Rosie Aldridge (Hexe), Statisterie der Staatsoper Stuttgart
Foto: Matthias Baus

einer Hexe, die sich bereits als Männlein im purpurnen Mäntelchen in die Handlung eingemischt hat. Rosie Aldridge gelingt das pompös Damenhafte, könnte als Hexe jedoch etwas unheimlicher sein. Sie ist die wahre Herrscherin in dieser Welt, sie führt ein großes Chemieunternehmen, durch das die Menschen mit den kleinen bunten Talern satt gemacht und bei Laune gehalten werden, Produkte, die ähnlich wie Soylent Green im Kinofilm aus den Leichen von Kindern gewonnen werden, die vom Fließband oben in die Fabrik geschleudert werden und unten zu Talern geschreddert landen.
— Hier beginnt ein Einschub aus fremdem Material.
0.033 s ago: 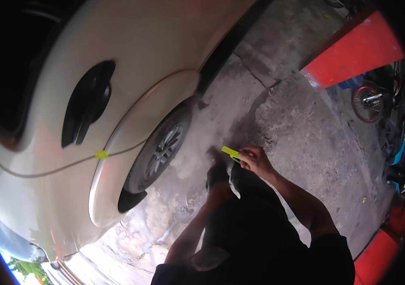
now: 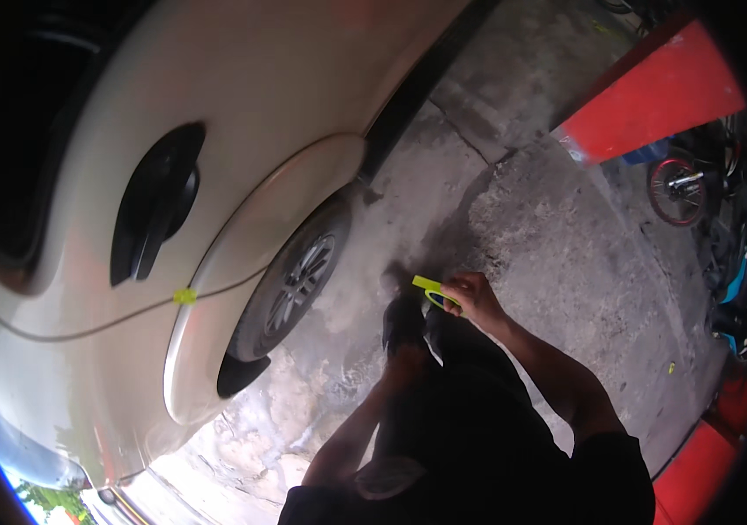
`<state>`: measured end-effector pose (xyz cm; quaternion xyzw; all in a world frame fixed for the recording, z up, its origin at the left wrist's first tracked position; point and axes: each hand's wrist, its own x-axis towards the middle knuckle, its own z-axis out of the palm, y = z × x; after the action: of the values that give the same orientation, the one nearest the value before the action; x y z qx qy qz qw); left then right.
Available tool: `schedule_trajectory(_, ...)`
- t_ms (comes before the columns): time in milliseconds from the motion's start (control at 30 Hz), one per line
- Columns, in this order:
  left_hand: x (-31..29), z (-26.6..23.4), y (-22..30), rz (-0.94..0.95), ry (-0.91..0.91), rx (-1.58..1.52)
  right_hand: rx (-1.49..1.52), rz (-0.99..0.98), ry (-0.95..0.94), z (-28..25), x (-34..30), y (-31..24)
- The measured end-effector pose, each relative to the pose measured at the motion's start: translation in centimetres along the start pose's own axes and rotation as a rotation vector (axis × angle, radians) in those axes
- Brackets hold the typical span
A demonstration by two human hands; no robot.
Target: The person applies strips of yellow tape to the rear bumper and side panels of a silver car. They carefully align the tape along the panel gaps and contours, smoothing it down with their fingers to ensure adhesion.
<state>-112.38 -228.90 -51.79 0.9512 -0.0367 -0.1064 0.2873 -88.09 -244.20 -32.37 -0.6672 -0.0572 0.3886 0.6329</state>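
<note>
From my remote place, I see the bare right hand (image 2: 473,297) closed around a flat yellow-green tool (image 2: 427,284) with a loop-shaped part, its straight end pointing away to the left. This tool is held above the grey concrete floor (image 2: 566,254), to the right of the beige car (image 2: 277,87). The left hand (image 2: 405,360) is low, in shadow, against something dark; I cannot tell if it is gripping or open. On the car, I find a black tyre with silver spoked rim (image 2: 305,278) and a thin dark cable (image 2: 111,332), which carries a small yellow piece of tape (image 2: 184,296) near the wheel arch. At the right, a red slanted panel (image 2: 662,96) stands.
</note>
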Motion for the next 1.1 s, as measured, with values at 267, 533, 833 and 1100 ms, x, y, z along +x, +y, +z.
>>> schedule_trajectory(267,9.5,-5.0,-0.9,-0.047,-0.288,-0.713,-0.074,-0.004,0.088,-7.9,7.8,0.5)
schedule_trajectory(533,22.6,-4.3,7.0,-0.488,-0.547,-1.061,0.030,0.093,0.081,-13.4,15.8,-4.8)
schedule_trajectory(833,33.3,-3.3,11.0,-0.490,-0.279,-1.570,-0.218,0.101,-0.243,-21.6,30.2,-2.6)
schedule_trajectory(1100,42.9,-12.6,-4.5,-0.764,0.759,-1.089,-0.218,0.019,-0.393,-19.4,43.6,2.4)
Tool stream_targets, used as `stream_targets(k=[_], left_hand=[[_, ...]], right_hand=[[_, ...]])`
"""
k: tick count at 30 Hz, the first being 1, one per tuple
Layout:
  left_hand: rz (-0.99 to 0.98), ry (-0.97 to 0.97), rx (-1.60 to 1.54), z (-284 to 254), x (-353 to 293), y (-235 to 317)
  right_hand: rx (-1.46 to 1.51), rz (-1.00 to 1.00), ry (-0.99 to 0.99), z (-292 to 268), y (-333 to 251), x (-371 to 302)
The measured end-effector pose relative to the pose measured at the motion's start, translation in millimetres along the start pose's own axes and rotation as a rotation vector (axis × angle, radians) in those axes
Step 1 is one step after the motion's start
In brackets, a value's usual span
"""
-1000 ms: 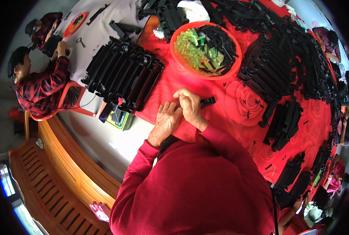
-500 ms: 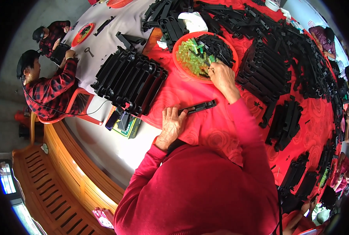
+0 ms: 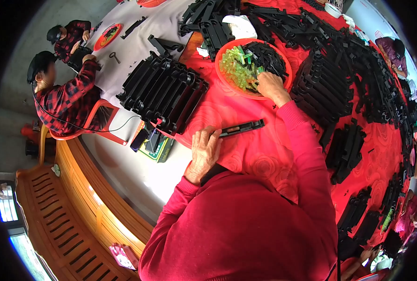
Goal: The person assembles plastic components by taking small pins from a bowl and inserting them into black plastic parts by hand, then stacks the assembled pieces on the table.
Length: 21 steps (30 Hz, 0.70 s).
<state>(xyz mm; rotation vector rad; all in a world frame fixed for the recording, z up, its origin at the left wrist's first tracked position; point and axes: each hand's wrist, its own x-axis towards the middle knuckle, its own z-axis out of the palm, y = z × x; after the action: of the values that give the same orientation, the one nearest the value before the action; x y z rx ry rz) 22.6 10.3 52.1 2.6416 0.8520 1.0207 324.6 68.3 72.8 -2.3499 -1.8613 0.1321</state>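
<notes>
My left hand (image 3: 205, 149) grips the left end of a long, narrow black plastic part (image 3: 242, 128) that lies on the red tablecloth. Its fingers are wrapped over that end and hide it. Up and to the right, my right hand (image 3: 270, 86) reaches into a round red-orange basin (image 3: 223, 82). Its fingers are bent down and drawn together, and the tips are hidden, so what they hold cannot be made out. Small yellow-green translucent pieces (image 3: 236, 68) fill the basin's left side. Small black pieces (image 3: 267, 58) are heaped on its right side.
Stacked black plastic parts (image 3: 164, 93) stand to the left, another stack (image 3: 323, 86) to the right. More black parts (image 3: 372, 89) are heaped along the far and right sides. A person in a plaid shirt (image 3: 68, 105) sits left. A wooden bench (image 3: 72, 210) is at lower left.
The whole view has shifted slightly. My right hand stays in the basin, its fingers a little deeper among the pieces. My left hand keeps its grip on the black plastic part.
</notes>
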Motion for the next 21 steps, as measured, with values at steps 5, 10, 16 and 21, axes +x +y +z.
stream_targets(k=[5,10,16,21], left_hand=[[0.023,0.023,-0.015,0.0,5.2,5.0],[0.051,0.002,-0.048,0.0,5.6,7.6],[0.014,0.052,-0.109,-5.1,4.5,8.9],[-0.281,0.060,-0.477,-6.5,13.4,16.7]], right_hand=[[-0.023,0.004,-0.066,-15.0,-10.9,-3.4],[-0.052,-0.021,-0.071,-11.7,-10.0,1.2],[0.000,-0.015,0.131,-21.2,-6.9,-15.3],[0.462,-0.370,0.163,-58.9,-55.4,-77.2]])
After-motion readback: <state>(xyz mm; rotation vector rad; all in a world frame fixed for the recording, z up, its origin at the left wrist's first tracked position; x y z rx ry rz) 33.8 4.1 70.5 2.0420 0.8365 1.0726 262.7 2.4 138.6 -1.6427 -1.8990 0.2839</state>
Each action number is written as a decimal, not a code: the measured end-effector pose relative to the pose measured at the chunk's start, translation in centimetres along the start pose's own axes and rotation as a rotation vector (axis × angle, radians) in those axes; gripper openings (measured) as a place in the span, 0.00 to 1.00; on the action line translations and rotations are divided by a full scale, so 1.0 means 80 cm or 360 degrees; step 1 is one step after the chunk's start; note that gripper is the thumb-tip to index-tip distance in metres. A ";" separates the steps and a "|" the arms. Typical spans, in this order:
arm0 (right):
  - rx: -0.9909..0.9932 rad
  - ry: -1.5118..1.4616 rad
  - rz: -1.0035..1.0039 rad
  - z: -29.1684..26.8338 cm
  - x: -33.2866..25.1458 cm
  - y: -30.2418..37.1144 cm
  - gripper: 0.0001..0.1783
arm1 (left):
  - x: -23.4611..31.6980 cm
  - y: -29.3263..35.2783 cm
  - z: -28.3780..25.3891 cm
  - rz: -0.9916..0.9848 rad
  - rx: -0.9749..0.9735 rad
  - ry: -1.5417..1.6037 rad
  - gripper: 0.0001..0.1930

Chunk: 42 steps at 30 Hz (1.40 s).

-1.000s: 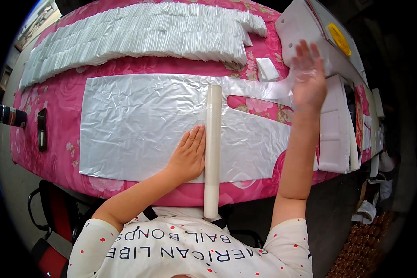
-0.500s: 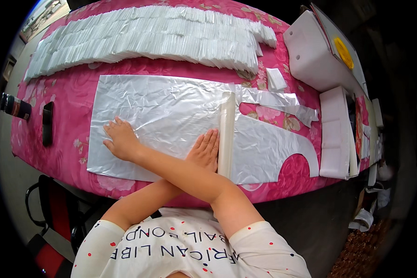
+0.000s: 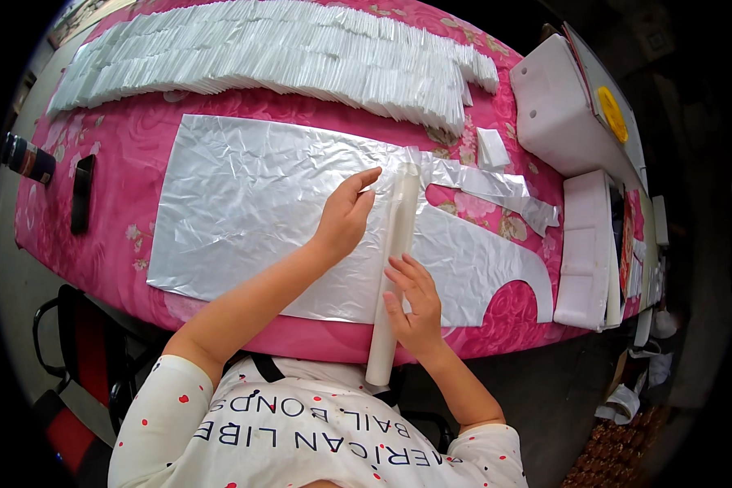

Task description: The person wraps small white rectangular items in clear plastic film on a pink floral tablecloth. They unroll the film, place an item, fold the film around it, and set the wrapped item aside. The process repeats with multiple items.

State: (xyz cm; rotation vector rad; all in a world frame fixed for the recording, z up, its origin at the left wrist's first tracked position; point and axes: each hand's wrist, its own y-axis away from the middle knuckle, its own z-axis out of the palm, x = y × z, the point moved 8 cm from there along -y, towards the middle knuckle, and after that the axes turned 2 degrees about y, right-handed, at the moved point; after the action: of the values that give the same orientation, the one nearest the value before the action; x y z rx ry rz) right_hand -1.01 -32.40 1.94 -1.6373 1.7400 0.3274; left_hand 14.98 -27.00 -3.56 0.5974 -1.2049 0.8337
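Observation:
A thin silvery-white plastic apron (image 3: 252,211) lies spread and creased on the table, its cut-out curves and straps toward the right. Across it rests a long whitish tube (image 3: 400,236), its near end sticking out past the table's front edge. My left hand (image 3: 346,215) is raised left of the tube, fingers stretched out and pointing toward its far part. To the right of the tube's nearer half is my right hand (image 3: 417,307), fingers apart, with the fingertips at the tube; whether they touch it I cannot tell.
Long rows of folded white packets (image 3: 260,57) line the table's far side, with one folded piece (image 3: 492,150) apart. White foam boxes (image 3: 586,244) stand at the right. A phone (image 3: 82,195) and a dark bottle (image 3: 28,158) are at the left, and a chair (image 3: 89,350) is below.
My crossed arms have come apart. The right hand has left the apron's left part and moved right of the tube; the left hand has lifted off the plastic beside the tube.

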 end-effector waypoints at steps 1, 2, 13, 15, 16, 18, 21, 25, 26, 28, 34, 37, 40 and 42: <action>0.0008 0.0036 0.0076 -0.005 0.015 0.010 0.19 | -0.012 -0.015 0.005 -0.0165 0.0026 0.0230 0.19; 0.0010 0.0047 0.0085 -0.008 0.023 0.018 0.19 | -0.022 -0.026 0.009 -0.0301 0.0091 0.0351 0.21; -0.0445 0.0296 -0.0246 0.002 0.049 0.013 0.28 | -0.062 -0.045 0.012 -0.0917 0.0277 0.0770 0.30; -0.0537 0.0333 -0.0299 0.011 0.042 0.003 0.30 | -0.045 -0.037 -0.009 -0.0809 0.0308 0.0621 0.28; -0.0579 0.0350 -0.0320 0.017 0.039 -0.002 0.30 | -0.033 -0.028 -0.021 -0.0749 0.0287 0.0559 0.28; -0.0563 0.0356 -0.0449 0.042 0.022 -0.018 0.30 | -0.018 -0.009 -0.054 -0.0656 0.0253 0.0450 0.26; -0.0696 0.0304 -0.0717 0.104 -0.040 -0.041 0.30 | 0.005 0.029 -0.121 -0.0544 0.0274 0.0230 0.26; -0.0886 -0.0279 -0.0925 0.149 -0.122 -0.054 0.28 | 0.041 0.104 -0.210 -0.0435 0.0438 0.0126 0.25; -0.0843 -0.0396 -0.0901 0.144 -0.128 -0.064 0.27 | 0.048 0.126 -0.230 -0.0411 0.0495 0.0093 0.25; -0.0666 -0.0447 -0.0842 0.131 -0.123 -0.085 0.23 | 0.047 0.175 -0.273 -0.0384 0.0546 0.0034 0.25; -0.0678 0.0255 -0.0971 0.186 -0.099 -0.123 0.27 | 0.068 0.283 -0.289 -0.0326 0.0674 -0.0173 0.23; -0.0724 0.0240 -0.1102 0.240 -0.131 -0.134 0.29 | 0.080 0.299 -0.278 -0.0246 0.0662 -0.0454 0.19; -0.0721 0.0193 -0.1110 0.288 -0.165 -0.155 0.29 | 0.106 0.301 -0.255 -0.0073 0.0573 -0.1424 0.28; -0.0663 0.0164 -0.1068 0.316 -0.187 -0.167 0.28 | 0.116 0.298 -0.240 -0.0057 0.0617 -0.1965 0.34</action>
State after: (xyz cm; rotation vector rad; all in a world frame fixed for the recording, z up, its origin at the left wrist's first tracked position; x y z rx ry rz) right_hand 18.86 -7.35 -2.70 -2.4596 1.1305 0.2924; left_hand 7.43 3.94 -0.46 1.5750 -2.1280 0.6420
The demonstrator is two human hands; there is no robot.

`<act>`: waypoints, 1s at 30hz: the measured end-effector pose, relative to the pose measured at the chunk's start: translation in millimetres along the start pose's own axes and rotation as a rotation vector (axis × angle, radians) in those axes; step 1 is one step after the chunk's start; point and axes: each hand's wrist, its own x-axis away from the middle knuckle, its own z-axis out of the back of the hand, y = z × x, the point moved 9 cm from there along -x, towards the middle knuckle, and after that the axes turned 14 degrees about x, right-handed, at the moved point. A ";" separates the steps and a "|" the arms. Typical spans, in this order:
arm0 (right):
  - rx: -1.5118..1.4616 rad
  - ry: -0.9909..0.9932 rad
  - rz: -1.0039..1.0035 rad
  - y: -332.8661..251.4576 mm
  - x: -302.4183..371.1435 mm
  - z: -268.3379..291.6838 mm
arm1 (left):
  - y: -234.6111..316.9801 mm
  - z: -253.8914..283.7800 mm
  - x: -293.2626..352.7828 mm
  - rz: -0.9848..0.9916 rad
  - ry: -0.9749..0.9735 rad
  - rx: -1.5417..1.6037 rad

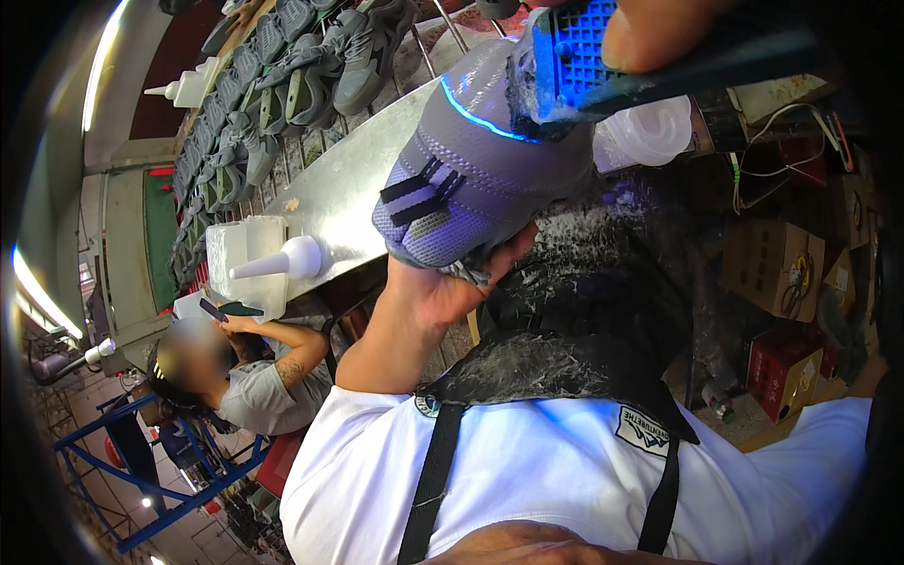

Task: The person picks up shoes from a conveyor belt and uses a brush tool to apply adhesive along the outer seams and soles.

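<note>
A grey shoe (480, 179) with black side stripes hangs tilted in front of me, its toe toward the top of the view. My left hand (428, 297) grips it by the collar, with the thumb showing and the other fingers hidden by the shoe. A glowing blue line runs across the upper near the toe. At the top right, my right hand (664, 33) is closed around a black tool with a blue gridded face (576, 61). The tool overlaps the shoe's toe end; whether they touch I cannot tell. A dark, fibre-covered apron (556, 363) lies over my lap.
Rows of grey shoes (250, 122) stand on a rack beyond a metal bench (353, 184). A white nozzle bottle (297, 256) lies by a clear tub (221, 259). Another person (273, 395) sits left. Rightward are a plastic cup (650, 132), cables (739, 174) and cardboard boxes (758, 259).
</note>
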 end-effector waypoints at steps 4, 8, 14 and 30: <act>-0.013 0.013 -0.009 2.6 8.6 -0.2 | -12.6 9.7 1.6 0.092 -0.037 -0.052; -0.034 0.011 0.010 -3.4 3.7 -3.3 | -28.0 15.1 10.0 0.163 -0.035 0.025; -0.093 0.013 0.014 -0.2 2.9 -7.0 | -49.4 10.0 7.6 0.223 -0.085 0.150; -0.231 0.120 -0.005 -9.9 30.6 -12.4 | -62.8 19.7 -3.1 0.429 -0.268 0.301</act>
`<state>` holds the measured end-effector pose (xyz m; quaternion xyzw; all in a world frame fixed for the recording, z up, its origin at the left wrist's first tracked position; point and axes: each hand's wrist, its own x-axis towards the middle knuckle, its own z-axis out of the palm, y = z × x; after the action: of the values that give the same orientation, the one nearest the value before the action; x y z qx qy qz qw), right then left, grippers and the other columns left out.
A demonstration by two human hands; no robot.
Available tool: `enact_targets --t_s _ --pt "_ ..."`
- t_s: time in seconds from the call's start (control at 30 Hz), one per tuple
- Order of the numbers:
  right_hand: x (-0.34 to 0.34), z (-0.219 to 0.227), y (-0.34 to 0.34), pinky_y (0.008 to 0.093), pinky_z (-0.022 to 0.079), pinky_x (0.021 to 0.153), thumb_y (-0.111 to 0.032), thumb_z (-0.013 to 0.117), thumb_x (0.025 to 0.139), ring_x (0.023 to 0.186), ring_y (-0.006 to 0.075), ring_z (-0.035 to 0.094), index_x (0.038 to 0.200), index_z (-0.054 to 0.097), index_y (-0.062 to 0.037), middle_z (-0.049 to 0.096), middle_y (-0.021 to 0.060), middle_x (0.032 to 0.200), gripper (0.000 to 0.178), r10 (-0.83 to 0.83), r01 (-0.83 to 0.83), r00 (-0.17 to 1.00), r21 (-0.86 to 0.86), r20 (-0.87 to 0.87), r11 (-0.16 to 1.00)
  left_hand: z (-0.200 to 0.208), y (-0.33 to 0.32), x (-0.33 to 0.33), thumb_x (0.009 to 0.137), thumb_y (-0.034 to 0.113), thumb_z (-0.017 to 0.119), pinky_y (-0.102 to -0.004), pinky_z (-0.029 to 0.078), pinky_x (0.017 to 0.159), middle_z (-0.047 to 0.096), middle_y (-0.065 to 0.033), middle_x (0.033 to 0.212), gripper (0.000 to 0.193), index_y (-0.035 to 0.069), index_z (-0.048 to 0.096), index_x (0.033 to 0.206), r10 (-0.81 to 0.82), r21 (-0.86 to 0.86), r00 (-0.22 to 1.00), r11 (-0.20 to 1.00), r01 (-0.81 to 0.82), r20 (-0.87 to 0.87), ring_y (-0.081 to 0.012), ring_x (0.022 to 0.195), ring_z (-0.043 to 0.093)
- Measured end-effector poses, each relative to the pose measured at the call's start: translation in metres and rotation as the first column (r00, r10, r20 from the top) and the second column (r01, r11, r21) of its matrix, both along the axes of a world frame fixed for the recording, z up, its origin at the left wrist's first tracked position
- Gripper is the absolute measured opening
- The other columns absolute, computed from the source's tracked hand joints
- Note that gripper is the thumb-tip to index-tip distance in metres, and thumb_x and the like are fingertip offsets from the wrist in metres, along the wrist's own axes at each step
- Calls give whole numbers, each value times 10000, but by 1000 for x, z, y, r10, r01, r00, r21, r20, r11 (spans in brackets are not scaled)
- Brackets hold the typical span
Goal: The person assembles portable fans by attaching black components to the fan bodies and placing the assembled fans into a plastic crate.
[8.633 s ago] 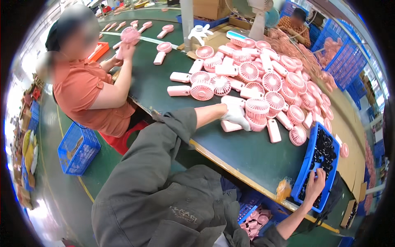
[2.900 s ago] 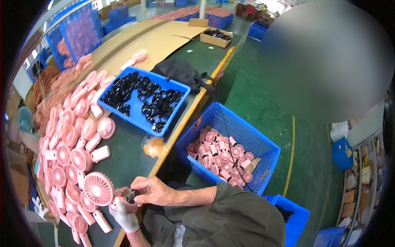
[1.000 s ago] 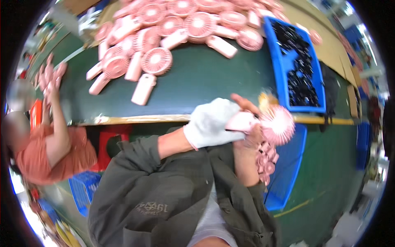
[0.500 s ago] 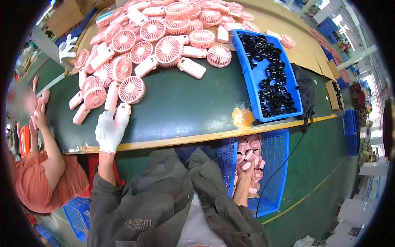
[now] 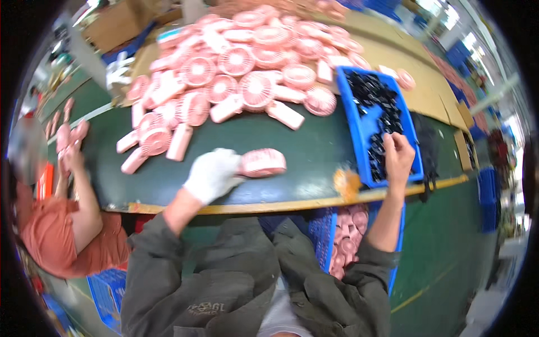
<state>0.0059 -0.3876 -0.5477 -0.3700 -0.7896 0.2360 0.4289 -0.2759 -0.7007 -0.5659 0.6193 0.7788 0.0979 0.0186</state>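
My left hand (image 5: 210, 175), in a white glove, is closed around a pink handheld fan (image 5: 264, 163). The fan's round head points right, just above the dark green table (image 5: 292, 188); the glove hides its handle. Bare, my right hand (image 5: 399, 154) reaches over the near right part of a shallow blue tray (image 5: 351, 121). Its fingers are pinched together at the small black plastic parts (image 5: 373, 90) lying there. Whether a part is between the fingertips cannot be made out.
Many pink fans (image 5: 255, 90) are heaped across the table's far side, partly on cardboard (image 5: 432, 92). Below the table edge stands a blue crate (image 5: 320, 236) of pink fans. At left, a person in an orange top (image 5: 84, 241) handles pink fans. A black bag (image 5: 424, 135) lies beside the tray.
My left hand has drawn a fan out of the heap's near edge and moved right with it. My right hand has risen from the crate below to the blue tray.
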Motion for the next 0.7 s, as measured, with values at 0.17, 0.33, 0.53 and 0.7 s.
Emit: enact_targets --t_s 0.17,0.33,0.53,0.7 --pt "-42 -23 86 471 535 759 -201 660 807 863 399 653 822 667 16 664 229 908 217 -227 -68 698 378 679 923 -10 16 28 685 500 755 -401 515 655 607 -105 771 440 96 586 728 -15 124 997 992 5 82 -287 769 619" --pt "-47 -36 101 470 555 729 -98 620 784 879 400 666 875 679 13 677 244 918 155 -264 -17 566 331 781 943 -19 5 36 671 517 750 -376 499 595 588 -79 754 451 101 585 725 23 206 999 978 -32 45 -247 737 597" --pt "-44 -13 53 248 465 549 -36 720 789 674 126 588 1254 534 89 663 96 906 516 -124 30 964 -364 -237 931 -13 3 39 699 512 730 -361 498 576 584 -67 781 439 98 595 754 14 289 999 957 -23 36 -236 746 602" --pt "-42 6 -72 193 381 404 71 579 839 578 110 586 1031 517 17 591 59 801 209 88 -388 781 -371 -618 844 -11 9 35 731 534 703 -365 511 583 602 -83 782 451 91 624 768 17 72 999 997 -20 41 -251 779 634"
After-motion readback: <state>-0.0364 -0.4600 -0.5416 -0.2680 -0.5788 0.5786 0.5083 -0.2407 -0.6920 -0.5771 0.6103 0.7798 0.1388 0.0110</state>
Das mag man als allzu große künstlerische Freiheit angesichts einer Oper kritisieren, die durch das Lebkuchenhäuschen und die Knusperhexe zum Begriff geworden ist. Doch Ranisch gelingt mit seiner Adaption des Märchens der Gebrüder Grimm an den US-Film, den er sicher kannte, als er sich an seine Arbeit machte, eine bruchlose Aktualisierung. Begriffe wie Umweltverschmutzung sind auch schon Kindern ein Begriff (die Inszenierung wird für Kinder ab fünf Jahren empfohlen),


Josefin Feiler (Gretel), Rosie Aldridge (Hexe), Ida Ränzlöv (Hänsel), Statisterie der Staatsoper Stuttgart
Foto: Matthias Baus

ein Laden mit dem Titel „Leckermaul“ erinnert an die bunte Welt der Jahrmarktsbuden, und Süßigkeiten in poppigen Farben prägen die Süßigkeitenregale unserer Supermärkte, in denen lilafarbene Weihnachtsmänner und Osterhasen unwidersprochen akzeptiert werden; und dass Leckereien aus Menschenfleisch hergestellt werden, ist keine neue Idee des US-Kinos, sondern steht wortwörtlich im Libretto der Oper, an deren Ende die in Lebkuchen verwandeltn Kinder wieder lebendig werden, so wie auch bei Ranisch aus den Tiefen der Fabrik, in der die bunten Taler hergestellt wurden, nach dem Tod der Hexe wieder Kinder auftauchen.

So manche Anspielung dürfte das junge Publikum nicht verstehen. So entdeckt das Taumännchen einen blauen Pilz, aus dessen Mycel es am Ende eine neue Nahrungsquelle kreiert – ein naturwissenschaftlich korrektes Bild, das freilich entsprechende Kenntnisse verlangt und das zugleich an die blaue Blume der Romantik erinnern mag. Solche Assoziationen sind für das Verständnis der Oper allerdings nicht nötig – dürften aber für das erwachsene Publikum, das bei dieser Oper ja nicht allein auf die Begleitfunktion von Kindern reduziert werden sollte wie beim Kasperletheater, reizvolles Gedankenfutter sein.

Natürlich ist diese Welt nicht zu retten, und ihre Bewohner werden durch den Pilz kaum genügend Nahrung bekommen; es wird also nach dem Tod der Hexe weiterhin Hunger auf dieser Welt herrschen, doch zum Märchen gehört ein Happy End, und auch in einer Dystopie sollte ein Hauch Utopie erlaubt sein.